La Vésubie est, depuis des millénaires, un pays d’élevage. Cette activité a forgé le paysage que nous connaissons et l’entretient encore de nos jours, malgré les difficultés de toutes sortes auxquelles sont confrontés les éleveurs. Les pâturages ont longtemps été au cœur de l’économie de la Vésubie. Ils apparaissent dès le début du XIe s., entre les mains des seigneurs féodaux et de l’Église. Au XIIIe s., le Comte de Provence s’approprie les territoires des marges (Alpes, forêts…). Mais les Communautés villageoises, qui affrontent des seigneurs affaiblis, s’associent au Comte, et en obtiennent des privilèges fiscaux. C’est ainsi que Saint-Martin, comme d’autres Communautés, est doté du plein usage des pâturages d’altitude.
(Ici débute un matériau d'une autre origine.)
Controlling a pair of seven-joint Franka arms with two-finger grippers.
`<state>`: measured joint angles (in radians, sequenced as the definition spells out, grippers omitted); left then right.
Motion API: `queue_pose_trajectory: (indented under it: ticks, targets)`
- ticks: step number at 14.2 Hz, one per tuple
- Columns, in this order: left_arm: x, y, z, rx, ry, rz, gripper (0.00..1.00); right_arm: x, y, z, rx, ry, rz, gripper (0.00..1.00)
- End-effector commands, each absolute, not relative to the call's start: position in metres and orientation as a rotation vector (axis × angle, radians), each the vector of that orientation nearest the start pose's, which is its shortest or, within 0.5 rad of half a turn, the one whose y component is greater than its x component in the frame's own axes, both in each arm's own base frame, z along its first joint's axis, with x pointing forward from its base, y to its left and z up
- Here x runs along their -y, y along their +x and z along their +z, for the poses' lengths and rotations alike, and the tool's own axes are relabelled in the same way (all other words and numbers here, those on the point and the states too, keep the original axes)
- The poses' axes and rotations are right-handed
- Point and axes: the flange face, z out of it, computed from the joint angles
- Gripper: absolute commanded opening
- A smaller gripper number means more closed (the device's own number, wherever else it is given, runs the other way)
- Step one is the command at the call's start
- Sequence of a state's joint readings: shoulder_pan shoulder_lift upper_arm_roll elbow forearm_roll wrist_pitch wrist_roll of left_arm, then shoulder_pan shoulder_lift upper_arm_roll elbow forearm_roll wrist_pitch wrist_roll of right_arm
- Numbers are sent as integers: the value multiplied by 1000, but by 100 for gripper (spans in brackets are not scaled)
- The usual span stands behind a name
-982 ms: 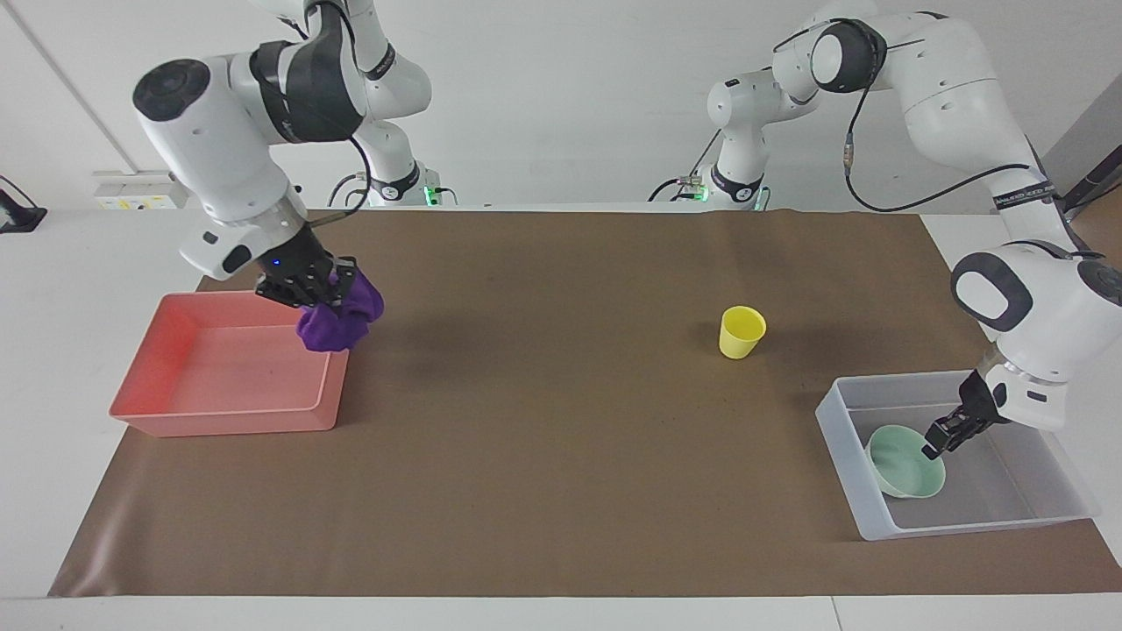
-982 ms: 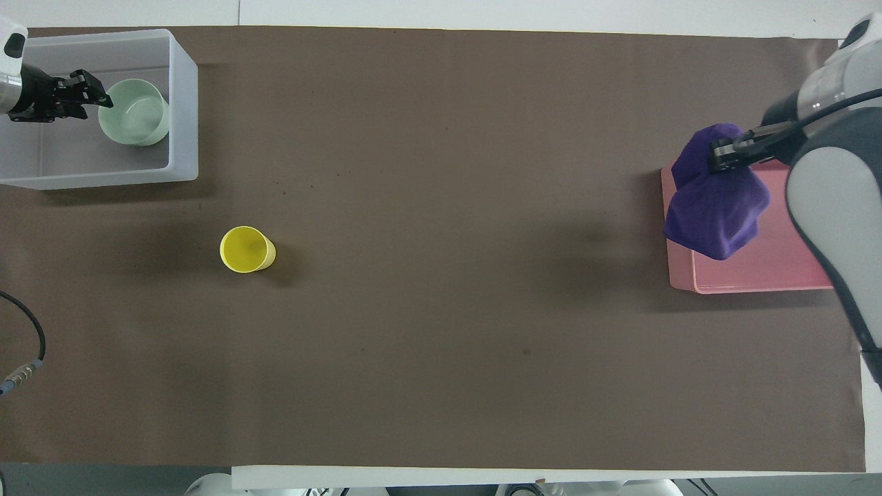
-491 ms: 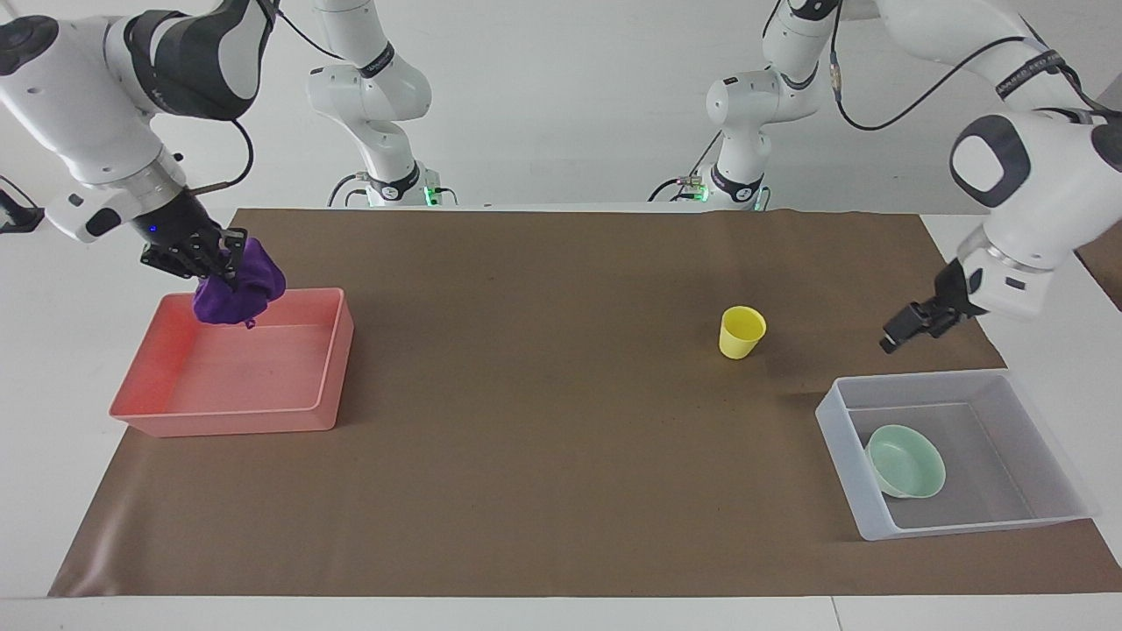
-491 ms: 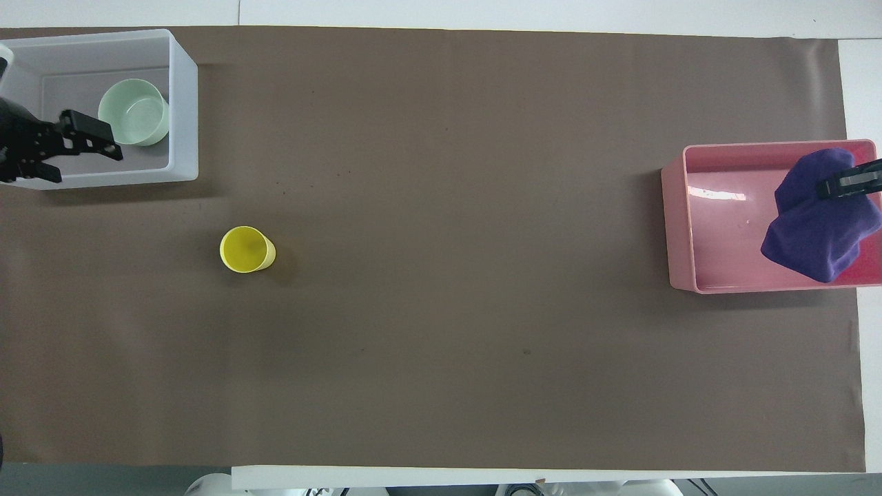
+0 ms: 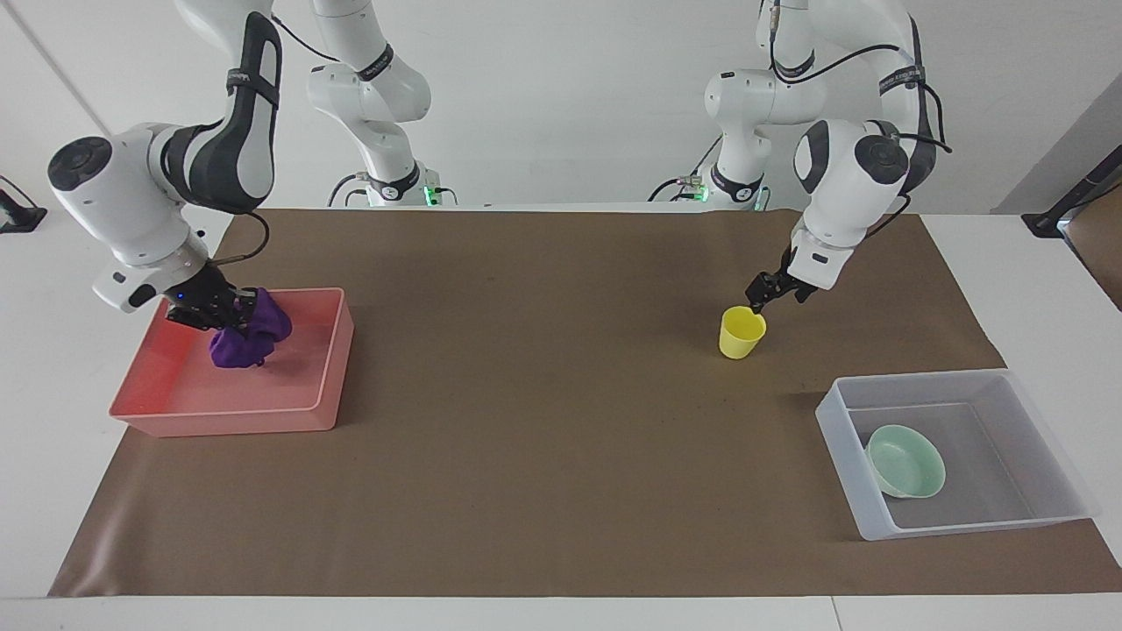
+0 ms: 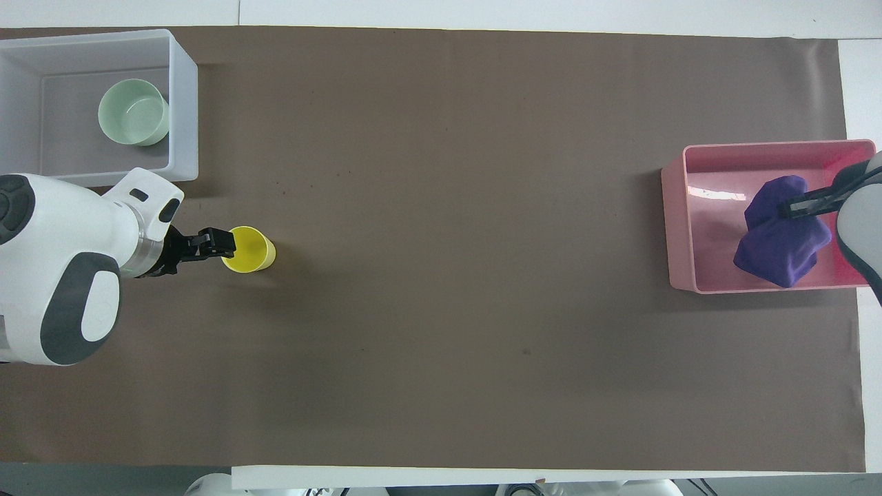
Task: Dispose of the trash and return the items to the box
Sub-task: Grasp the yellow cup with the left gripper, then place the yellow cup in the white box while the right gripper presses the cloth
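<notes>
Facing view: crumpled purple cloth (image 5: 248, 336) in right jaws over pink bin (image 5: 230, 410); left jaws wide at yellow cup (image 5: 742, 332).

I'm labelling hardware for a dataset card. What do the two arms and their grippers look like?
Both arms have glossy white rounded shells with dark grey-black joint bands and round caps, and black cables looping alongside. The left gripper and right gripper are small, black and two-fingered; a blue light glows at the right wrist.

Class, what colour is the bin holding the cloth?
Pink; the bin with the purple cloth shows best in the overhead view.
</notes>
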<state>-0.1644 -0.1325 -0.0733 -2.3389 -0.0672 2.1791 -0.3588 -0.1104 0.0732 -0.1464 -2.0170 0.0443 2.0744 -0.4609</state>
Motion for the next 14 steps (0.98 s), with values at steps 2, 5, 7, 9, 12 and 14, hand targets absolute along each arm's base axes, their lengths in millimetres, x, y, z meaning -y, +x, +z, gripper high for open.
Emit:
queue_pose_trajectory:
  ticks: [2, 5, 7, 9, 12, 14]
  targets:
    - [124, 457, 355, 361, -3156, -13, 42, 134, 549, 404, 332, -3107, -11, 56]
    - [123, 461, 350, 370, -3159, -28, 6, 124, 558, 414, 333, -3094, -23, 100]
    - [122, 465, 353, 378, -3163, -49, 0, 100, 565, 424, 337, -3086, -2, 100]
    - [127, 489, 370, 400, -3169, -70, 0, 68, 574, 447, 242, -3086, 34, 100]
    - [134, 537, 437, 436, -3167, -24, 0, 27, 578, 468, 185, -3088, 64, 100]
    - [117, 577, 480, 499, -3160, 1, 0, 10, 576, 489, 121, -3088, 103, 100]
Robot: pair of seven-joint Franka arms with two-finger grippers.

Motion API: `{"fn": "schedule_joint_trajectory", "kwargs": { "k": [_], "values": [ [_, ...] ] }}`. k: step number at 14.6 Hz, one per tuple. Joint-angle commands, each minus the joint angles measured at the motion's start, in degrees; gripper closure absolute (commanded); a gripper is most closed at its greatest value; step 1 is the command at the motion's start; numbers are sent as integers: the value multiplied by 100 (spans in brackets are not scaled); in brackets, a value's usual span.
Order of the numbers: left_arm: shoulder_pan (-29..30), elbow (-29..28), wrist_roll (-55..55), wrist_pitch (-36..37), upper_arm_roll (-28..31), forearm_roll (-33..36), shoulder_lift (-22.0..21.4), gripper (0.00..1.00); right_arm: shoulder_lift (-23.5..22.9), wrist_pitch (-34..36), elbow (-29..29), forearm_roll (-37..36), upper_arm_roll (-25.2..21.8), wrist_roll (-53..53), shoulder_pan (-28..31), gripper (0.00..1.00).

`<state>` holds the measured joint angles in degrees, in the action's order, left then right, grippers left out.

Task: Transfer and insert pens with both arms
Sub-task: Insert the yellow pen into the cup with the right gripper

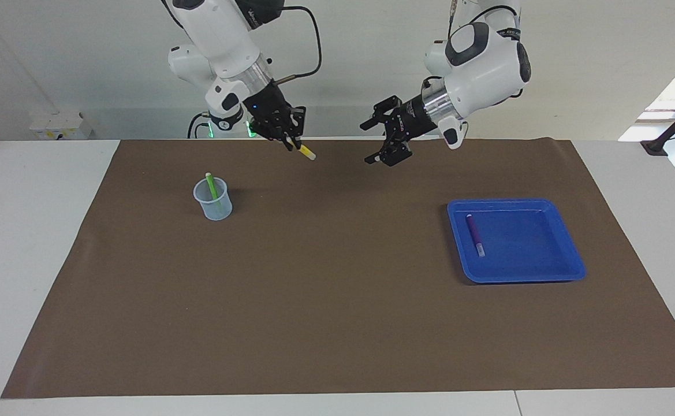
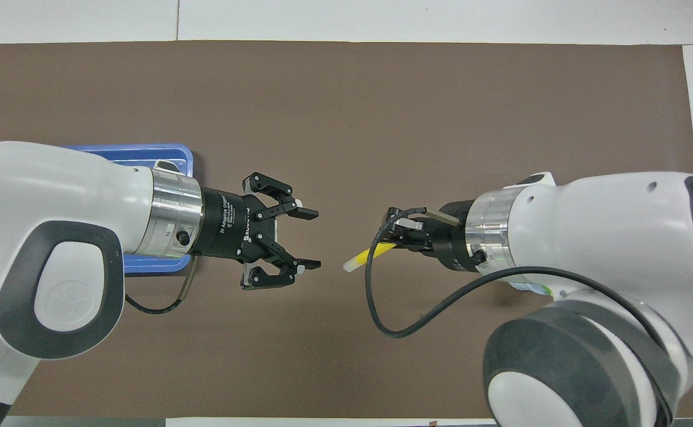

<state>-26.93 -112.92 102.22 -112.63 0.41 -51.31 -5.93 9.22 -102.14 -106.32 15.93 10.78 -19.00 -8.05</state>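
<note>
A robotics lab — two white jointed arms (image 1: 476,52) mounted at a white desk (image 1: 37,231) with a brown mat (image 1: 337,300), bare pale wall (image 1: 591,69), trailing black cables (image 1: 308,40).

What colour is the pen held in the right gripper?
Yellow with a pale whitish tip: the pen in the right gripper shows best in the overhead view.
</note>
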Motion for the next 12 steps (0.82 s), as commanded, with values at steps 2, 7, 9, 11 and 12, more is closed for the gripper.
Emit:
{"fn": "schedule_joint_trajectory", "kwargs": {
  "k": [2, 7, 9, 11, 12],
  "values": [
    [-75, -160, -26, -119, 64, -98, -146, 0, -17, 170, -106, -923, 47, 1525, 618, 100],
    [-75, -160, -35, -119, 64, -98, -146, 0, 422, -418, -1301, -1074, 47, 2742, 1490, 100],
    [-75, -160, -35, -119, 73, -98, -146, 0, 458, -824, -1706, -1074, 47, 2743, 1491, 100],
    [-67, -160, -35, -119, 64, -98, -146, 0, 467, -868, -1952, -1083, 38, 2804, 1543, 100],
    [-67, -160, -35, -119, 64, -98, -146, 0, 467, -912, -2050, -1083, 47, 2840, 1674, 100]
  ]
}}
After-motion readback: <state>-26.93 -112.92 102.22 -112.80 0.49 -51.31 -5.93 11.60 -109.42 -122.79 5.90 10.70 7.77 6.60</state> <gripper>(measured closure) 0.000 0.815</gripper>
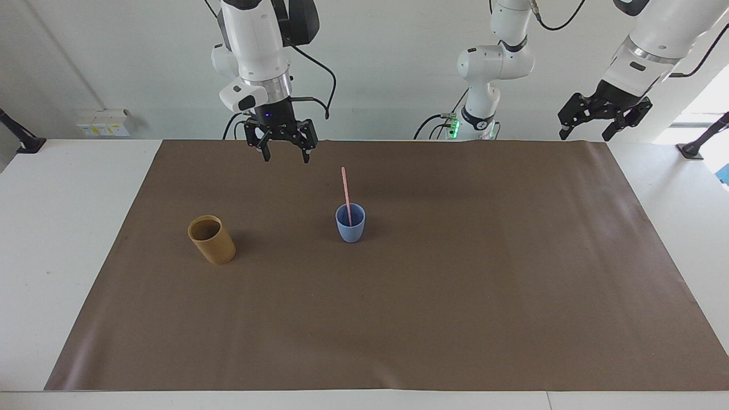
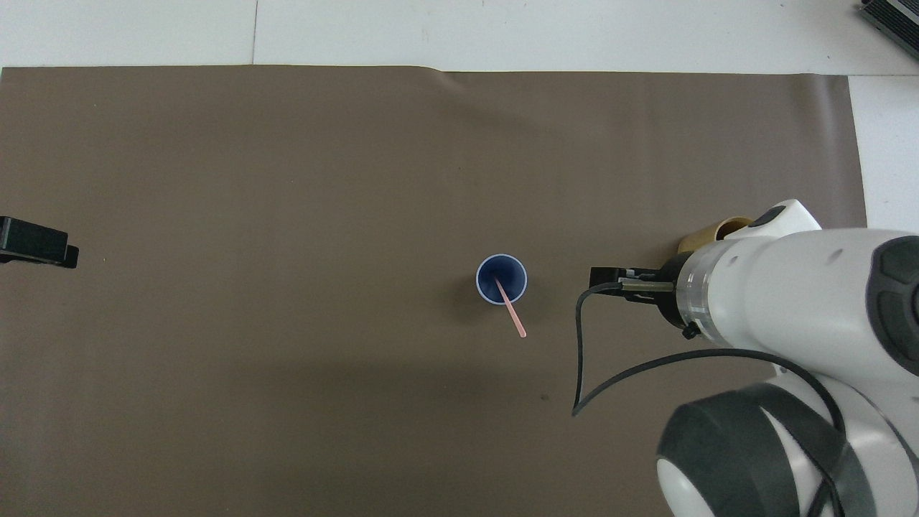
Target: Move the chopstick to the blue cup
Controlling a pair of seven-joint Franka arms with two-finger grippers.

Le 1er août 1311, l’Universitas établit un règlement permettant de contrôler l’accès aux alpages en décidant de leur « ouverture » et de leur « fermeture ». Ce sont les mises en défens, destinés à préserver la ressource en herbe, et assurer la location de ces territoires. Pour mieux affirmer sa nouvelle propriété, interdiction était faite aux troupeaux étrangers d’accéder aux alpages. Cette politique permettait de privilégier les éleveurs locaux. Dans les faits, ce sont essentiellement les notables villageois, seuls propriétaires des troupeaux d’ovins et capables de spéculer, qui profitaient pleinement de ces ressources.